1) **What is scikit-learn and why should I care about it**

2) **How to go about doing ML (with scikit learn)**
  - ML as a single pipeline
    - Most common data preprocessing steps
      - train-test split
      - vectorization of textual features (only for textual features)
      - TF-IDF (only for textual features)
      - normalization
      - one-hot encoding of labels (for classification problems only)
    - Training
      - fit (closed form or gradient descent)
      - predict
    - Evaluation
      - metrics : measure accuracy - precision / recall / f-score
      - Cross validation
      - Grid Search

1) **What is scikit-learn and why should I care about it**

- Scikit-learn is a python-based free ML library that provides well-implemented off-the-shelf implementations for almost all ML operations.
- Implementing ML from scratch that is scalable, efficient, and error-free is really very very hard.

*Disclaimer* : Availability of off-the-shelf implementations of ML doesn't invalidates the need to know the algorithms details.

In [0]:
print("lala")

lala


2) **How to go about doing ML (with scikit learn)**

> Indented block




2.1) **ML as a single pipeline**
- Almost all *scalable* ML models follows the style of development in a pipeline. It eases the pain of thinking through the complex ML processes.
- Keep this pipeline in mind while developing any ML model.

![alt text](http://cs.mcgill.ca/~sthaku3/other_media/COMP551_tutorial_2/Steps.png)

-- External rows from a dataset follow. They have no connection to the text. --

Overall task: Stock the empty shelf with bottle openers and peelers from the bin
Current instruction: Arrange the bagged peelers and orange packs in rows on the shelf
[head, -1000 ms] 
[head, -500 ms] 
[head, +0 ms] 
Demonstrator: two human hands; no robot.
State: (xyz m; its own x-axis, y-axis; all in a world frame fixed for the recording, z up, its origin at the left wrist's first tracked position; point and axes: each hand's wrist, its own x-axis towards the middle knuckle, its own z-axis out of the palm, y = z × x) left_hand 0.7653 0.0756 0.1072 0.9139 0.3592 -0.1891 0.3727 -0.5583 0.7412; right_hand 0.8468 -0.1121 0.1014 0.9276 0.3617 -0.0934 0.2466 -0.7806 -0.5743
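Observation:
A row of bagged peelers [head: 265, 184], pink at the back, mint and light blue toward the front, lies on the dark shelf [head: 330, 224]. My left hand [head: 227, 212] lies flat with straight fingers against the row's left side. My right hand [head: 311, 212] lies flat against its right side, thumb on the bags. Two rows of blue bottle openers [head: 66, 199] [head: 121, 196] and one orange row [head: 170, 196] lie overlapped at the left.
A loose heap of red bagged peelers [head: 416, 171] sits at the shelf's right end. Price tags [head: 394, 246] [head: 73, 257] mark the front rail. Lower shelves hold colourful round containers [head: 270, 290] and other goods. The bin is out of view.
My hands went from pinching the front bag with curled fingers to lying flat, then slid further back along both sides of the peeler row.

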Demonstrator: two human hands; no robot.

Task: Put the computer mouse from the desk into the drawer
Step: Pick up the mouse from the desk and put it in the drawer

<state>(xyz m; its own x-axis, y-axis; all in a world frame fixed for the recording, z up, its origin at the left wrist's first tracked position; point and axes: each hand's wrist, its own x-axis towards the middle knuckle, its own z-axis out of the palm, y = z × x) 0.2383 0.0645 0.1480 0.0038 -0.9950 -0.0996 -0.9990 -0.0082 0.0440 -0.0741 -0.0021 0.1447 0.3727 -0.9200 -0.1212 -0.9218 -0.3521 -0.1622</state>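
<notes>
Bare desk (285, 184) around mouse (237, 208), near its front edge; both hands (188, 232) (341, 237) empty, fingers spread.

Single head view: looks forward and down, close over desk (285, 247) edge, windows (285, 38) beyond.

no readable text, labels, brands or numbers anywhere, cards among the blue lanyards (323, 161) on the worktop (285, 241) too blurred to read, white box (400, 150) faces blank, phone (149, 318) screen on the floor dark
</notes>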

- P.S. :: Closed-form solution seeking ML don't follow this suit.

From here on, we'll explain the concepts behind each of these steps with a real dataset called News20group as hosted [here](http://scikit-learn.org/stable/datasets/twenty_newsgroups.html). So, let's import it now.

In [0]:
from sklearn.datasets import fetch_20newsgroups
newsgroups = fetch_20newsgroups(subset='all')

Downloading 20news dataset. This may take a few minutes.
Downloading dataset from https://ndownloader.figshare.com/files/5975967 (14 MB)


In [0]:
# This is how the features look like
list(newsgroups.data)[1:10]


['From: mblawson@midway.ecn.uoknor.edu (Matthew B Lawson)\nSubject: Which high-performance VLB video card?\nSummary: Seek recommendations for VLB video card\nNntp-Posting-Host: midway.ecn.uoknor.edu\nOrganization: Engineering Computer Network, University of Oklahoma, Norman, OK, USA\nKeywords: orchid, stealth, vlb\nLines: 21\n\n  My brother is in the market for a high-performance video card that supports\nVESA local bus with 1-2MB RAM.  Does anyone have suggestions/ideas on:\n\n  - Diamond Stealth Pro Local Bus\n\n  - Orchid Farenheit 1280\n\n  - ATI Graphics Ultra Pro\n\n  - Any other high-performance VLB card\n\n\nPlease post or email.  Thank you!\n\n  - Matt\n\n-- \n    |  Matthew B. Lawson <------------> (mblawson@essex.ecn.uoknor.edu)  |   \n  --+-- "Now I, Nebuchadnezzar, praise and exalt and glorify the King  --+-- \n    |   of heaven, because everything he does is right and all his ways  |   \n    |   are just." - Nebuchadnezzar, king of Babylon, 562 B.C.           |   \n',
 'F

In [0]:
# This is how the target looks like
newsgroups.target_names

['alt.atheism',
 'comp.graphics',
 'comp.os.ms-windows.misc',
 'comp.sys.ibm.pc.hardware',
 'comp.sys.mac.hardware',
 'comp.windows.x',
 'misc.forsale',
 'rec.autos',
 'rec.motorcycles',
 'rec.sport.baseball',
 'rec.sport.hockey',
 'sci.crypt',
 'sci.electronics',
 'sci.med',
 'sci.space',
 'soc.religion.christian',
 'talk.politics.guns',
 'talk.politics.mideast',
 'talk.politics.misc',
 'talk.religion.misc']

![alt text](https://)**2.1.1) Most common data-proprocessing steps**
![alt text](http://cs.mcgill.ca/~sthaku3/other_media/COMP551_tutorial_2/Preprocessing.png)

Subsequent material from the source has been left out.